The response must contain every record, repeated exactly.

── Extracted records

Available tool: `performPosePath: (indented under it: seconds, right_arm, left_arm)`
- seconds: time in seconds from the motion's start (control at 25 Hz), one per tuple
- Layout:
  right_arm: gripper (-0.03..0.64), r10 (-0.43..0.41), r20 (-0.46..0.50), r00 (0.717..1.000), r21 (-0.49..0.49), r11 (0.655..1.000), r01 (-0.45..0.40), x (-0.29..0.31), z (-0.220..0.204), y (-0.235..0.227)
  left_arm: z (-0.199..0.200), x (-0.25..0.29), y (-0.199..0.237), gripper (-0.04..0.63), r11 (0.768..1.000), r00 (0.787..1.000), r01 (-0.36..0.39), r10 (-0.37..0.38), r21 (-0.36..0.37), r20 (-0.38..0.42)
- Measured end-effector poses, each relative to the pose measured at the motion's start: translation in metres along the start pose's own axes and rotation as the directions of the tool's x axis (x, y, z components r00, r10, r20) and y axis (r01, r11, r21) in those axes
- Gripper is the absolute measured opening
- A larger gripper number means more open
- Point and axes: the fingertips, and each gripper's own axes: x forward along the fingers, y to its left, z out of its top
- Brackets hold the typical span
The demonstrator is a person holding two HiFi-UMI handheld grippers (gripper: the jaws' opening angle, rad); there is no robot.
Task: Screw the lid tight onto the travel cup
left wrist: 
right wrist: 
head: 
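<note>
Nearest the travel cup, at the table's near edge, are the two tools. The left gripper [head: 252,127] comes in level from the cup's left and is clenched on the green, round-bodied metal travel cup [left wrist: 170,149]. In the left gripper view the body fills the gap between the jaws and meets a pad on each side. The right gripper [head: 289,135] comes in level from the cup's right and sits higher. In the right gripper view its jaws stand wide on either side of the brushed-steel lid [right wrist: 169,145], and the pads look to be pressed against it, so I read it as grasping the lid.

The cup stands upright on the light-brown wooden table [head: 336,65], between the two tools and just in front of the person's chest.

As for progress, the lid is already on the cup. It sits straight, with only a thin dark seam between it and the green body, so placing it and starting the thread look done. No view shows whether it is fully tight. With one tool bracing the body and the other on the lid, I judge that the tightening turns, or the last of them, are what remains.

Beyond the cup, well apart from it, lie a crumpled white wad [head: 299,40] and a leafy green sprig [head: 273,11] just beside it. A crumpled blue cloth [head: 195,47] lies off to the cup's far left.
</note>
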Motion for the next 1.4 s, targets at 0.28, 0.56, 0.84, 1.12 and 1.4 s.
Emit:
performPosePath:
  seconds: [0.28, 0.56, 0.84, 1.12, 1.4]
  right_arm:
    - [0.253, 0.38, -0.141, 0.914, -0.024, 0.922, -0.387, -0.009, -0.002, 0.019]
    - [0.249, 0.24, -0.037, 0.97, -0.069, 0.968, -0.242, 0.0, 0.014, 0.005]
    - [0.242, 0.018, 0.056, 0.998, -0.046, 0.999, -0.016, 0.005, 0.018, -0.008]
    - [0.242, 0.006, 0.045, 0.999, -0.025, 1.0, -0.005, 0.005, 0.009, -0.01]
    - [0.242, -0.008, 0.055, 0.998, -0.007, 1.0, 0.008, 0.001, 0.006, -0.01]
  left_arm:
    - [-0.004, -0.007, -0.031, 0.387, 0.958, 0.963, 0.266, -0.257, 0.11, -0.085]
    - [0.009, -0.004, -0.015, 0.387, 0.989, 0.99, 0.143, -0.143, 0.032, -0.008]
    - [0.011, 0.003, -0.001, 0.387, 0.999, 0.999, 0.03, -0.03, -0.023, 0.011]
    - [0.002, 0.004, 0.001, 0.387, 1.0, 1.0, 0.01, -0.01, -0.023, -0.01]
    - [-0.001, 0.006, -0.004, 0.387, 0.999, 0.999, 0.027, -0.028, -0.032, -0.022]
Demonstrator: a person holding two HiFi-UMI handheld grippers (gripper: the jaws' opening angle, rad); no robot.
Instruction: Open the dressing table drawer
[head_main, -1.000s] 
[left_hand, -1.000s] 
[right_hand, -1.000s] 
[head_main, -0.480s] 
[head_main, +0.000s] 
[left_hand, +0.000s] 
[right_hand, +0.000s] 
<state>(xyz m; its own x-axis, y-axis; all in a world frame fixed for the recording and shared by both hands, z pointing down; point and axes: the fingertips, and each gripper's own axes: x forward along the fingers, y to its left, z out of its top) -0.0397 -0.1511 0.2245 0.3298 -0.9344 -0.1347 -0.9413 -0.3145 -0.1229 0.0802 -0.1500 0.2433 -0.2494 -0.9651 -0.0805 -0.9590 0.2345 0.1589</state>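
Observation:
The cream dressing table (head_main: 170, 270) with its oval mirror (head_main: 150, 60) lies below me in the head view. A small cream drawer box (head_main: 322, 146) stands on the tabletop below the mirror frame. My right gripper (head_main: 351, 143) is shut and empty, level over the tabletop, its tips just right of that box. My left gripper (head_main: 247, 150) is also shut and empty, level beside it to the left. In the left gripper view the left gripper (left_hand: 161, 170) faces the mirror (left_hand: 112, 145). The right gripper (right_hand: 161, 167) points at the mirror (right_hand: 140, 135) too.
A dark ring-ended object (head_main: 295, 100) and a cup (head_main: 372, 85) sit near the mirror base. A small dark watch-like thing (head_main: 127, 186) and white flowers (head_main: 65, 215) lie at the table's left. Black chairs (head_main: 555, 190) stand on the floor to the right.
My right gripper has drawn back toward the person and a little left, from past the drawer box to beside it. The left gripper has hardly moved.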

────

### Written answer
Available tool: `performPosePath: (indented under it: seconds, right_arm, left_arm)`
- seconds: time in seconds from the motion's start (control at 25 Hz), one per tuple
- Layout:
  right_arm: gripper (-0.03..0.64), r10 (-0.43..0.41), r20 (-0.46..0.50), r00 (0.717..1.000), r21 (-0.49..0.49), r11 (0.655..1.000), r01 (-0.45..0.40), x (-0.29..0.31), z (-0.220..0.204), y (-0.235..0.227)
  left_arm: z (-0.199..0.200), x (-0.25..0.29), y (-0.199..0.237), gripper (-0.04..0.63), r11 (0.768..1.000), r00 (0.787..1.000), r01 (-0.36..0.39), r10 (-0.37..0.38), r21 (-0.36..0.37), r20 (-0.38..0.42)
- Measured end-effector poses, each relative to the pose measured at the motion's start: translation in metres along the start pose's own axes and rotation as the directions of the tool's x axis (x, y, z components r00, r10, r20) and y axis (r01, r11, r21) in those axes
- Gripper is the absolute measured opening
- A larger gripper number means more open
- Point and axes: the fingertips, and each gripper's own axes: x forward along the fingers, y to its left, z out of its top
- Brackets hold the typical span
The demonstrator is a person holding two HiFi-UMI handheld grippers (gripper: the jaws' opening angle, rad); there is no robot.
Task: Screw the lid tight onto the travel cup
left wrist: 
right wrist: 
head: 
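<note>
Nearest the travel cup, at the table's near edge, are the two tools. The left gripper [head: 252,127] comes in level from the cup's left and is clenched on the green, round-bodied metal travel cup [left wrist: 170,149]. In the left gripper view the body fills the gap between the jaws and meets a pad on each side. The right gripper [head: 289,135] comes in level from the cup's right and sits higher. In the right gripper view its jaws stand wide on either side of the brushed-steel lid [right wrist: 169,145], and the pads look to be pressed against it, so I read it as grasping the lid.

The cup stands upright on the light-brown wooden table [head: 336,65], between the two tools and just in front of the person's chest.

As for progress, the lid is already on the cup. It sits straight, with only a thin dark seam between it and the green body, so placing it and starting the thread look done. No view shows whether it is fully tight. With one tool bracing the body and the other on the lid, I judge that the tightening turns, or the last of them, are what remains.

Beyond the cup, well apart from it, lie a crumpled white wad [head: 299,40] and a leafy green sprig [head: 273,11] just beside it. A crumpled blue cloth [head: 195,47] lies off to the cup's far left.
</note>
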Motion for the next 1.4 s, targets at 0.28, 0.56, 0.84, 1.12 and 1.4 s.
Emit:
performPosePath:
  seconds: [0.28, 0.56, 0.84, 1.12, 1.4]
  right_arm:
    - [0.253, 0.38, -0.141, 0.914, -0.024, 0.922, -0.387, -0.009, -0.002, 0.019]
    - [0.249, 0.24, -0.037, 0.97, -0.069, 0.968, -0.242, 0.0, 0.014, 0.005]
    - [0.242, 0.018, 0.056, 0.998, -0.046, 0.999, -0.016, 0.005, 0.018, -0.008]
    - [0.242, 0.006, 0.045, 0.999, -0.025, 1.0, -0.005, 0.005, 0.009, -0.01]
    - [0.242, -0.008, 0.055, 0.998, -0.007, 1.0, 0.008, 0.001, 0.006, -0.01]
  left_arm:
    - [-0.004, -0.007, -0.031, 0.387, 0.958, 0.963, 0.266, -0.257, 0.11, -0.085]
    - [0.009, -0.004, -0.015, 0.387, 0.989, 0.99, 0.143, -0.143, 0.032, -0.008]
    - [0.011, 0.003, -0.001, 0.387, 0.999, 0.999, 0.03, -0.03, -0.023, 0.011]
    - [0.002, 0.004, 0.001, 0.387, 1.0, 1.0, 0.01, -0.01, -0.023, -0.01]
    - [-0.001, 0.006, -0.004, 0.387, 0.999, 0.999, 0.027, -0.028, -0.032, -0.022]
Demonstrator: a person holding two HiFi-UMI handheld grippers (gripper: the jaws' opening angle, rad); no robot.
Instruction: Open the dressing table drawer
[head_main, -1.000s] 
[left_hand, -1.000s] 
[right_hand, -1.000s] 
[head_main, -0.480s] 
[head_main, +0.000s] 
[left_hand, +0.000s] 
[right_hand, +0.000s] 
<state>(xyz m; its own x-axis, y-axis; all in a world frame fixed for the recording and shared by both hands, z pointing down; point and axes: the fingertips, and each gripper's own axes: x forward along the fingers, y to its left, z out of its top) -0.0397 -0.1511 0.2245 0.3298 -0.9344 -0.1347 -0.9413 -0.3145 -0.1229 0.0802 -0.1500 0.2433 -0.2494 -0.9651 -0.0805 -0.9590 0.2345 0.1589</state>
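Observation:
The cream dressing table (head_main: 170, 270) with its oval mirror (head_main: 150, 60) lies below me in the head view. A small cream drawer box (head_main: 322, 146) stands on the tabletop below the mirror frame. My right gripper (head_main: 351, 143) is shut and empty, level over the tabletop, its tips just right of that box. My left gripper (head_main: 247, 150) is also shut and empty, level beside it to the left. In the left gripper view the left gripper (left_hand: 161, 170) faces the mirror (left_hand: 112, 145). The right gripper (right_hand: 161, 167) points at the mirror (right_hand: 140, 135) too.
A dark ring-ended object (head_main: 295, 100) and a cup (head_main: 372, 85) sit near the mirror base. A small dark watch-like thing (head_main: 127, 186) and white flowers (head_main: 65, 215) lie at the table's left. Black chairs (head_main: 555, 190) stand on the floor to the right.
My right gripper has drawn back toward the person and a little left, from past the drawer box to beside it. The left gripper has hardly moved.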

The output is finished and nothing more is needed.